The statistical population size of Private versus Commercial individuals competing for cancelations, would indicate the statistical probability of procuring a cancelation would statistically lean towards private individuals getting most of the cancelled permits, on average. Simply, there are only a handful of commercial outfitters with concessions on these rivers and they would essentially be an outlier at best.

However, I’m not saying that it is impossible for an outfitter to pick up a cancelation, buy it would be a low probability of occurring. It would be an unusual event statistically for these few outfitters to obtain a cancellation while competing against thousands of private individuals at the same time. I would generously give these few outfitters a 0.05 chance of succeeding. Yes, I have given this extremely generous probability on a rough guess, but not having the actual numbers to crunch, I believe it would even lower.

If we could get information indicating specifically the breakdown of the number of March 16th cancelled permits that were obtained private and commercially, we could easily identify an unusual pattern statistically.

On another thought, private boaters can only obtain and hold a single regular season permit at a time for the same river. Also, rec dot gov won’t allow a private person to obtain more than one permit for the same date throughout the entire rec permit system.

Whereas, commercial companies can have multiple permits for the same river and multiple permits on the same date. For example, a single outfitter can have a MFS and a Main permit for the same launch date, but a private cannot. In theory, because the system allows commercials to have multiple of the same permits, if a single outfitter were to “game the system” they could obtain multiple cancellations at a single moment. 

It would then be beneficial to see if there is a pattern of a commercial outfitter obtaining more cancellations than what the statistical probability would indicate on average. 

Filing a FOIA for just these two things would easily allow us to identify an outfitter is “gaming the system”!


----------



## carvedog (May 11, 2005)

landslide said:


> HOWEVER, if a commercial outfit picks up a June 29th cancelled private permit NOW in mid-March (when the non-confirmation permits are released) then they have plenty of time to sell the trip and schedule boats, crews, and equipment. It's just like getting an extra launch.


An extra launch that you have never advertised as being available, with boats you don't have, crews that you don't have and you have less than four months to sell.

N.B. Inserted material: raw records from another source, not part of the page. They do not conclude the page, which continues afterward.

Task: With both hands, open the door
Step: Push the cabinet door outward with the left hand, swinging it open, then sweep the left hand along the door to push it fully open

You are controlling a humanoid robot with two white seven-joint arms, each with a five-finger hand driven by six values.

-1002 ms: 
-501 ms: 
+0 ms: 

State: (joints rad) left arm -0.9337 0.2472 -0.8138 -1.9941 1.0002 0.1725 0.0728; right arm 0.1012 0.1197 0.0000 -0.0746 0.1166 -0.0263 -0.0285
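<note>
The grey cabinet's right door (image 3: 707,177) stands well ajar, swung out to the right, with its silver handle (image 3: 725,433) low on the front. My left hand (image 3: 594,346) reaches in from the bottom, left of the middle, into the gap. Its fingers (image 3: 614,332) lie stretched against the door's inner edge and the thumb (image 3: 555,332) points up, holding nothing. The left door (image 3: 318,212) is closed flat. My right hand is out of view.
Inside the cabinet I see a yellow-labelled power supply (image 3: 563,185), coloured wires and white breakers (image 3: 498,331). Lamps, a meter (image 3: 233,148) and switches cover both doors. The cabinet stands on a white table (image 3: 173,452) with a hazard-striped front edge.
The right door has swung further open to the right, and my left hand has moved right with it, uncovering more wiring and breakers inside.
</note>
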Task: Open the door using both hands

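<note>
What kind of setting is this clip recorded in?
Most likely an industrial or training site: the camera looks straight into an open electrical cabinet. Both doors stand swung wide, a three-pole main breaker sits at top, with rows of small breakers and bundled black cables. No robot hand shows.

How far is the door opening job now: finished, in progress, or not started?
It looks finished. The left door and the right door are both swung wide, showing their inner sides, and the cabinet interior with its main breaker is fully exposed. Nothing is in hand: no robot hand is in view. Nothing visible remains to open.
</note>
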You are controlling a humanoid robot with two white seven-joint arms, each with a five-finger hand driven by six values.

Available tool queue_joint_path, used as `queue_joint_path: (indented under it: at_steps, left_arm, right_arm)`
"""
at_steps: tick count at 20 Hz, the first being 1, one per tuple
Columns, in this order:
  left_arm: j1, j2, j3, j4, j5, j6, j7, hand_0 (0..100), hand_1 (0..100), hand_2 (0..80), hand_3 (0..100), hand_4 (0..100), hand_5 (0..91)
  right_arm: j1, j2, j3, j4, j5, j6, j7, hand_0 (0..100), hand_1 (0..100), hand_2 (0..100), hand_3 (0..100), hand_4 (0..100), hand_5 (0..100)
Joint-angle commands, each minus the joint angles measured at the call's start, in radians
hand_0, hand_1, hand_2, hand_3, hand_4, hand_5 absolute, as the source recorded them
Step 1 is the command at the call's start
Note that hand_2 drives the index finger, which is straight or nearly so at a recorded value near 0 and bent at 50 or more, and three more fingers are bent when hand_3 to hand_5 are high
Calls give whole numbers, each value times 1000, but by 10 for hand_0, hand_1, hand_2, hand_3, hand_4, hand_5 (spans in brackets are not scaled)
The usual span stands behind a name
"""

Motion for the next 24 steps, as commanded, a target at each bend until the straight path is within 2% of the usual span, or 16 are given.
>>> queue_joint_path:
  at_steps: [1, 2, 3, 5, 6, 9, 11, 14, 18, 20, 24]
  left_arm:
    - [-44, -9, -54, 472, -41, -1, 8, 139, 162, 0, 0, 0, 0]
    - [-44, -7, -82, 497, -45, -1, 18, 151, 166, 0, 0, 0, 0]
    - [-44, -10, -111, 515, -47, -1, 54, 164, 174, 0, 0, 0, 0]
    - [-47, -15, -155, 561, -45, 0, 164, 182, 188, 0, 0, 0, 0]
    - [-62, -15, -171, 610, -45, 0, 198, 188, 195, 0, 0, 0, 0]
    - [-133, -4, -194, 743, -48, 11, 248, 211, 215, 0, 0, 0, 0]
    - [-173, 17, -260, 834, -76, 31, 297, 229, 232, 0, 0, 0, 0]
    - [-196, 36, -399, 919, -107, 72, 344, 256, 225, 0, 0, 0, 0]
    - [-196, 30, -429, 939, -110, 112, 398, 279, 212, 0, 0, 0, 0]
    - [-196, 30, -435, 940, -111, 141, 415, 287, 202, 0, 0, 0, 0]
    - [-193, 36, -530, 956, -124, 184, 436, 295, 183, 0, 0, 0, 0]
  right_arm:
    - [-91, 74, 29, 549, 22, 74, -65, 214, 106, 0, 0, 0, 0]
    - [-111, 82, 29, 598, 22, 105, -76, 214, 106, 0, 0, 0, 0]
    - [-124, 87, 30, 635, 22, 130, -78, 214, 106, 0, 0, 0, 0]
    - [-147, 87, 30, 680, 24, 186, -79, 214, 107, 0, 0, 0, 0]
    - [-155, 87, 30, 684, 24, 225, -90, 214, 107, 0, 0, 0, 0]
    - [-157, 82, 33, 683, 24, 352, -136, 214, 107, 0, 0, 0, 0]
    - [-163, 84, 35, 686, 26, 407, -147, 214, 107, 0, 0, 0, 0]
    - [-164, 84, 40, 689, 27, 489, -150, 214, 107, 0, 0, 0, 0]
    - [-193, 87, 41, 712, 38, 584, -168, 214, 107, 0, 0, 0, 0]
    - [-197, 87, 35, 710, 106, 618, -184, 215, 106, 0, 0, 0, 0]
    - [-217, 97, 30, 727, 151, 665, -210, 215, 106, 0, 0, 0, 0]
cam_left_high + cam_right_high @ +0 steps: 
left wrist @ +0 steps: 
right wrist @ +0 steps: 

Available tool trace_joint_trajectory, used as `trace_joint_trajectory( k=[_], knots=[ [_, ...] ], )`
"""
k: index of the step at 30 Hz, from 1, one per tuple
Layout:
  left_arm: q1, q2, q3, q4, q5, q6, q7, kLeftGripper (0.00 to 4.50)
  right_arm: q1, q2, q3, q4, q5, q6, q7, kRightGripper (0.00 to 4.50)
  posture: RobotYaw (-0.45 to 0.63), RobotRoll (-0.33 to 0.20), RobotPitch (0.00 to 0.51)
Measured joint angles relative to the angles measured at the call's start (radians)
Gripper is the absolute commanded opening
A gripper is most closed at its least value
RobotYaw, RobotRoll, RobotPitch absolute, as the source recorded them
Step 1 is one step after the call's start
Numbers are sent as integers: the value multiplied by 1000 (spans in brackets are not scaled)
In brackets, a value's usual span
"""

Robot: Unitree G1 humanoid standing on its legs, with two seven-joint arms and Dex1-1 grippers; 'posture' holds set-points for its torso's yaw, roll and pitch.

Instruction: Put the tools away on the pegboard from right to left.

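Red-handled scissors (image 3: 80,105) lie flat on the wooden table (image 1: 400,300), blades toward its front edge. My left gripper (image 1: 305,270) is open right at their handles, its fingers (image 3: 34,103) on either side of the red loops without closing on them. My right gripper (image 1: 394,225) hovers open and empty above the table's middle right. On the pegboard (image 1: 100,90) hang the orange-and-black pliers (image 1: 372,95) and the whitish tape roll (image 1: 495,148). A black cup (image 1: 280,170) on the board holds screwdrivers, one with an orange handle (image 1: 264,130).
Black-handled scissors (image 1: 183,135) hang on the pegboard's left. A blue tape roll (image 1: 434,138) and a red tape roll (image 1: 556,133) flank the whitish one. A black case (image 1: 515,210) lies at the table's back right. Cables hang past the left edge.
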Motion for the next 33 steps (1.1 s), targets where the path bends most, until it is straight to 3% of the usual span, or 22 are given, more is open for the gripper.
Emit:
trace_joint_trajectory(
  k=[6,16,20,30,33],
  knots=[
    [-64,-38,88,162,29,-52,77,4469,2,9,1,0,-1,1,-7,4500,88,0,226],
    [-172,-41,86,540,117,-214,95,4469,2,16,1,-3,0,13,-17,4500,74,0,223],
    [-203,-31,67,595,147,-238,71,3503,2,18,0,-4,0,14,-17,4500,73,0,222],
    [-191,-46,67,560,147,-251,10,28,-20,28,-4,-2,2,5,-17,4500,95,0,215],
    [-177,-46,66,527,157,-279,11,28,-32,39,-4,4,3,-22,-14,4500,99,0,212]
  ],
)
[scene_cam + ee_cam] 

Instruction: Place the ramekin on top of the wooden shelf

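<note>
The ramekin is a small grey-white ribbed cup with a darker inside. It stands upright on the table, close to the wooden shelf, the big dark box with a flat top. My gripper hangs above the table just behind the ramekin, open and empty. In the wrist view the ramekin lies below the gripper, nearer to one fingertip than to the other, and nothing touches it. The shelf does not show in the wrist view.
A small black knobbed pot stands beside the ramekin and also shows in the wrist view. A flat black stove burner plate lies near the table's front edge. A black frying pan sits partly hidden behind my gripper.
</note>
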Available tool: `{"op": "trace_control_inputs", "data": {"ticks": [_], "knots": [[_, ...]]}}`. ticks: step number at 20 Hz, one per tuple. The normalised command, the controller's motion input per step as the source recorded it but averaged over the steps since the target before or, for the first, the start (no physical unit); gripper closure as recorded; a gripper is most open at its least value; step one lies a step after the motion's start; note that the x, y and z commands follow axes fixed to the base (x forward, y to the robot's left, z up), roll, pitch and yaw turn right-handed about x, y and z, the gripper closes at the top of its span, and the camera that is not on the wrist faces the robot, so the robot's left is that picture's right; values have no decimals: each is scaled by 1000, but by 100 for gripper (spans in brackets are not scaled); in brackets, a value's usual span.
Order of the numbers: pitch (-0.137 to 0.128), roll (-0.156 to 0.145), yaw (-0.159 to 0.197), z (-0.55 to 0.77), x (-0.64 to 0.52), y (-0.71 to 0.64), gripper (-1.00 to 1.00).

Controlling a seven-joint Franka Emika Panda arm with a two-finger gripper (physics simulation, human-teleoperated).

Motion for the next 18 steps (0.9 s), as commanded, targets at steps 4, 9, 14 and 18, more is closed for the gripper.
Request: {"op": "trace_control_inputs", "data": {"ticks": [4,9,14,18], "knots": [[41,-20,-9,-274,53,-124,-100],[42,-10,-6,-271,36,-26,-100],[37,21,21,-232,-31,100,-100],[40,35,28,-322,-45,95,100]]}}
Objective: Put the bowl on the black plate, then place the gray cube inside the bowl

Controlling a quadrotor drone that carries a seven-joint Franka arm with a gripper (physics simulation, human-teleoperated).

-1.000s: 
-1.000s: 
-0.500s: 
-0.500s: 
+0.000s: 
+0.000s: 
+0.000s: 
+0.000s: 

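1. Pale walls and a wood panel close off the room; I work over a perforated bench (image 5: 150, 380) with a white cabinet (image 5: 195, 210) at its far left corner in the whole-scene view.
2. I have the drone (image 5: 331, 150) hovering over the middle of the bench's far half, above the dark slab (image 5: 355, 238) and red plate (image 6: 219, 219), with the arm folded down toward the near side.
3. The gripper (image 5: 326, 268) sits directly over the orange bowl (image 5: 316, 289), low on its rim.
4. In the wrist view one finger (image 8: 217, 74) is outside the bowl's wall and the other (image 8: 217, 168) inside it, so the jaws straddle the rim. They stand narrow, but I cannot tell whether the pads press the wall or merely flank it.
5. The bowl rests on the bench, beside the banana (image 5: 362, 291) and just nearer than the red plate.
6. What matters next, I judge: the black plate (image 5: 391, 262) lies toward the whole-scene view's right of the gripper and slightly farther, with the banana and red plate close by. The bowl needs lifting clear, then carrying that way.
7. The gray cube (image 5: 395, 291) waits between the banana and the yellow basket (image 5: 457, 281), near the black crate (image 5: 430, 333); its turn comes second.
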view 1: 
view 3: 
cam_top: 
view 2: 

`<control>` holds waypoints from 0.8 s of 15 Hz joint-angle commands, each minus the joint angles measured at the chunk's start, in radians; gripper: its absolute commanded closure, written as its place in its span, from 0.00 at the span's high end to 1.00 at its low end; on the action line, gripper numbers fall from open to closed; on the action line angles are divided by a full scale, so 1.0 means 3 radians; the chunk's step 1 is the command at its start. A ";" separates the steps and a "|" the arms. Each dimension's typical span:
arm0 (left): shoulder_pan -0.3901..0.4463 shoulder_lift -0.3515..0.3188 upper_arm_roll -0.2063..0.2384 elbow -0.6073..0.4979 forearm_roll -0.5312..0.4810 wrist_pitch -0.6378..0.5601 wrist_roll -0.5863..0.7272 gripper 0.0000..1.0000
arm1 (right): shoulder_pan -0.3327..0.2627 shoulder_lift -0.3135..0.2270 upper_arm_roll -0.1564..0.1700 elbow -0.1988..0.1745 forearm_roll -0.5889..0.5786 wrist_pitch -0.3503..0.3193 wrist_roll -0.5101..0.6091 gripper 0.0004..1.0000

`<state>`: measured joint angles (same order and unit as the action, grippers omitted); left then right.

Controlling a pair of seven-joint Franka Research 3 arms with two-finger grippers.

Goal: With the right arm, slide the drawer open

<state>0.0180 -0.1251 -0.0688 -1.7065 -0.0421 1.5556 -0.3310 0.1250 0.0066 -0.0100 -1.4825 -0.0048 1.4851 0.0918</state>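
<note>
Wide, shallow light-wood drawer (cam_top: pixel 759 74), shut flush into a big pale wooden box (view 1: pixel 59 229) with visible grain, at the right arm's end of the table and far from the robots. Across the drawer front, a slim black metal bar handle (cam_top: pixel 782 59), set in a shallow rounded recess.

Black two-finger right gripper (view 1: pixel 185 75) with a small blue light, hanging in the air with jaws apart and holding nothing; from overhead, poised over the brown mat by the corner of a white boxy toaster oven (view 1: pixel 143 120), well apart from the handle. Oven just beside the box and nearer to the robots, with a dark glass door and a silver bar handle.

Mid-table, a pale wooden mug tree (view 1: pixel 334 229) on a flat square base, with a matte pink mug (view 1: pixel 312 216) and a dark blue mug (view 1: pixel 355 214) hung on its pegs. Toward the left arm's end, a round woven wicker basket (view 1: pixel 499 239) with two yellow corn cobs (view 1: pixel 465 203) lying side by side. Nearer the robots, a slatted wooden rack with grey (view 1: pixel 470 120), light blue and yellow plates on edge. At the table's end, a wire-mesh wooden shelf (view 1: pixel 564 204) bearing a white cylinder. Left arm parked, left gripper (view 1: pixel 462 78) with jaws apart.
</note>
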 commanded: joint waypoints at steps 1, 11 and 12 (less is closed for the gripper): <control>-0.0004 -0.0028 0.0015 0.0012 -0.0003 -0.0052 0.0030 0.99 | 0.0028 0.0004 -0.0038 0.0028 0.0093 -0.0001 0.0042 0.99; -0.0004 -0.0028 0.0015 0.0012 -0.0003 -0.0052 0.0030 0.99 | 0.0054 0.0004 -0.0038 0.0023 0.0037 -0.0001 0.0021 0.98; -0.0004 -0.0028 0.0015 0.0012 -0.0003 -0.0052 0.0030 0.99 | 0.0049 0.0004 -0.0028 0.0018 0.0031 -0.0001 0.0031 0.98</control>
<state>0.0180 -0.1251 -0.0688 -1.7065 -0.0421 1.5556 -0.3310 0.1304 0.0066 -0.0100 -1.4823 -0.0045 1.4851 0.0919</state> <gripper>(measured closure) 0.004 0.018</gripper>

I know you are not blaming outfitters it is just very unlikely it would ever line up to work for the very few outfitters that could actually double up their crew ( by pimping guides off of other rivers) and gear to actually use the trip. 

And for most companies they don't actually start making money until they get over 15 guests.....


----------



## riverdoghenry (Nov 18, 2008)

carvedog said:


> An extra launch that you have never advertised as being available, with boats you don't have, crews that you don't have and you have less than four months to sell. I know you are not blaming outfitters it is just very unlikely it would ever line up to work for the very few outfitters that could actually double up their crew ( by pimping guides off of other rivers) and gear to actually use the trip.
> 
> And for most companies they don't actually start making money until they get over 15 guests.....


I just visited an outfitters website and pulled up the available trip dates for a certain river this summer. I then copied the URL and ran it through web.archive.org and compared their web shot of March 15 and today. Today it shows that this outfitter is advertising an additional trip that was not on their March 15th screen shot. 

Please keep in mind that I only checked this one website and only one of their river trips and found this on my first attempt, not after multiple checks. It's a nice day and I'm taking the family for a hike, so when I have more time I'll look some more.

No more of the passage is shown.